Aktuelles Programm
Jane Austen und das Chaos in meinem Leben
Dienstag den 03.03. und Mittwoch den 04.03. um 20.00 Uhr
| Hauptdarsteller | Camille Rutherford, Pablo Pauly, Charlie Anson |
| Regie | Laura Piani |
| Genre | Tragikomödie |
| Spieldauer | 98 Minuten |
| Altersfreigabe | ab 0 Jahren |
Agathe arbeitet in einer Buchhandlung und kennt für jede Lebenslage die passende Jane-Austen-Empfehlung. Während sie vom eigenen Schriftstellerinnendasein träumt, meldet ihr bester Freund Félix heimlich die ersten Kapitel ihres Romans bei einem Wettbewerb an – mit Erfolg: Agathe gewinnt einen Aufenthalt in der „Jane Austen Writers‘ Residency“. Auf dem historischen Landsitz soll ihr Liebesroman zwischen Teestunden und literarischem Austausch Gestalt annehmen. Doch der Kuss, den Félix ihr kurz vor der Abreise gibt, bringt sie ebenso aus dem Konzept wie ihr neuer Nachbar: Oliver, Nachfahre von Jane Austen, der wenig für Herzschmerz übrig hat. Trotz Abneigung kreuzen sich ihre Wege immer wieder, während Agathe versucht, ihre Schreibblockade zu überwinden – und dabei tiefer in eine ganz eigene Liebesgeschichte gerät.

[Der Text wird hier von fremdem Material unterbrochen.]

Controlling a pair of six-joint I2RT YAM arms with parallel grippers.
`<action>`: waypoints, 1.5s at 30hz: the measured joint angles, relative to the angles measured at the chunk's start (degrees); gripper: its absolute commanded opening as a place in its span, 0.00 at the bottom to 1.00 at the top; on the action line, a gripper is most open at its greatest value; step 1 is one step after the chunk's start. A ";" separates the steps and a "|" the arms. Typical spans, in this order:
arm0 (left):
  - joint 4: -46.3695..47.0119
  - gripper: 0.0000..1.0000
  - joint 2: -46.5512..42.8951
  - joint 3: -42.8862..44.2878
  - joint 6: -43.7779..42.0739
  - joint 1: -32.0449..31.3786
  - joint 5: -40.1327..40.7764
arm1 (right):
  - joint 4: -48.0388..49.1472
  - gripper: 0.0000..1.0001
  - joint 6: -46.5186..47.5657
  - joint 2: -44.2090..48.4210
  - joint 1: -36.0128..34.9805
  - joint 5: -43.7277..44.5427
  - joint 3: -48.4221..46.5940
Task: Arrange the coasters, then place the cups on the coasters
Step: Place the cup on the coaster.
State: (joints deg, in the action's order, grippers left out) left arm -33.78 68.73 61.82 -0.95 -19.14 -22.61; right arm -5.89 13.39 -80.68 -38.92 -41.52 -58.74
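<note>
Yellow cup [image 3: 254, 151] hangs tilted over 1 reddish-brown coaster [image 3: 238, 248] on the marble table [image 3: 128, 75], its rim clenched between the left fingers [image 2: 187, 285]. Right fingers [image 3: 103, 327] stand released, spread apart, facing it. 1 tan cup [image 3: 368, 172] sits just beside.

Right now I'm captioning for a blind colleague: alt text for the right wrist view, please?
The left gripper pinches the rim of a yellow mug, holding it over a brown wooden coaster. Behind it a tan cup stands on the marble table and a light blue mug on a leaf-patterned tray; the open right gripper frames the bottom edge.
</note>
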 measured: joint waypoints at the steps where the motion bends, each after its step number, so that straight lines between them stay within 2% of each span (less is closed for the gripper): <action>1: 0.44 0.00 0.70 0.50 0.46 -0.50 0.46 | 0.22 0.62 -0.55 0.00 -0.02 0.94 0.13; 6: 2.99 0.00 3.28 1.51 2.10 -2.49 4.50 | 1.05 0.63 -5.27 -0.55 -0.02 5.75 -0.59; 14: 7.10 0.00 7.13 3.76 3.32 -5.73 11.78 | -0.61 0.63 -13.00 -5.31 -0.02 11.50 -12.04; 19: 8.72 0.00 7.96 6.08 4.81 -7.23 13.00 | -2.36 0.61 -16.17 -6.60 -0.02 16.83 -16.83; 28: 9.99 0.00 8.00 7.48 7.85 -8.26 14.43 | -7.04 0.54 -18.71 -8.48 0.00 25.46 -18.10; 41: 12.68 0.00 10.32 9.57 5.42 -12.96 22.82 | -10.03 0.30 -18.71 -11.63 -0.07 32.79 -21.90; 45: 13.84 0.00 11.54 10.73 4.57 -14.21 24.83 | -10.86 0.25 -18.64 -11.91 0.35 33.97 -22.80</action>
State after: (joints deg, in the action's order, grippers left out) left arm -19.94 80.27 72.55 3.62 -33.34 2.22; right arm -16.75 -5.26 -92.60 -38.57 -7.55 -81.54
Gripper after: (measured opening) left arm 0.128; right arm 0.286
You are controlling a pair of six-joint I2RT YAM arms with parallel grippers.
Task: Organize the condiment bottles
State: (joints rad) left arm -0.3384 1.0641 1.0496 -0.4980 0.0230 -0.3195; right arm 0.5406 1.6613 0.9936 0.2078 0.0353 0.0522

Fritz Litzmann, mein Vater und ich
Dienstag den 03.03. und Mittwoch den 04.03. um 20.00 Uhr
| Hauptdarsteller | Aljoscha Pause, Rainer Pause, Bastian Pastewka |
| Regie | Aljoscha Pause |
| Genre | Dokumentation |
| Spieldauer | 144 Minuten |
| Altersfreigabe | ab 12 Jahren |
Filmemacher Aljoscha Pause beleuchtet das Leben seines Vaters Rainer Pause, der 1987 das renommierte Kabaretttheater „Pantheon“ am Bonner Bundeskanzlerplatz gründete und bis heute als seine Bühnenfigur Fritz Litzmann auftritt. Der Film geht den Beweggründen eines kompromisslosen Künstlers nach und zeigt, wie sich dessen Lebensweg auf seinen Sohn auswirkte. Warum stand die Familie nie im Wettbewerb mit diesem radikalen Lebensentwurf? Weshalb konnte der Vater die jugendliche Abwärtsspirale seines Sohnes nicht aufhalten? Eine Reise von Vater und Sohn zu den Ursprüngen ihrer Träume, Ängste und Ideen – durch die Geschichte des deutschen Kabaretts, zurück in die Bonner Republik und in die politisch aufgeladenen 1970er Jahre.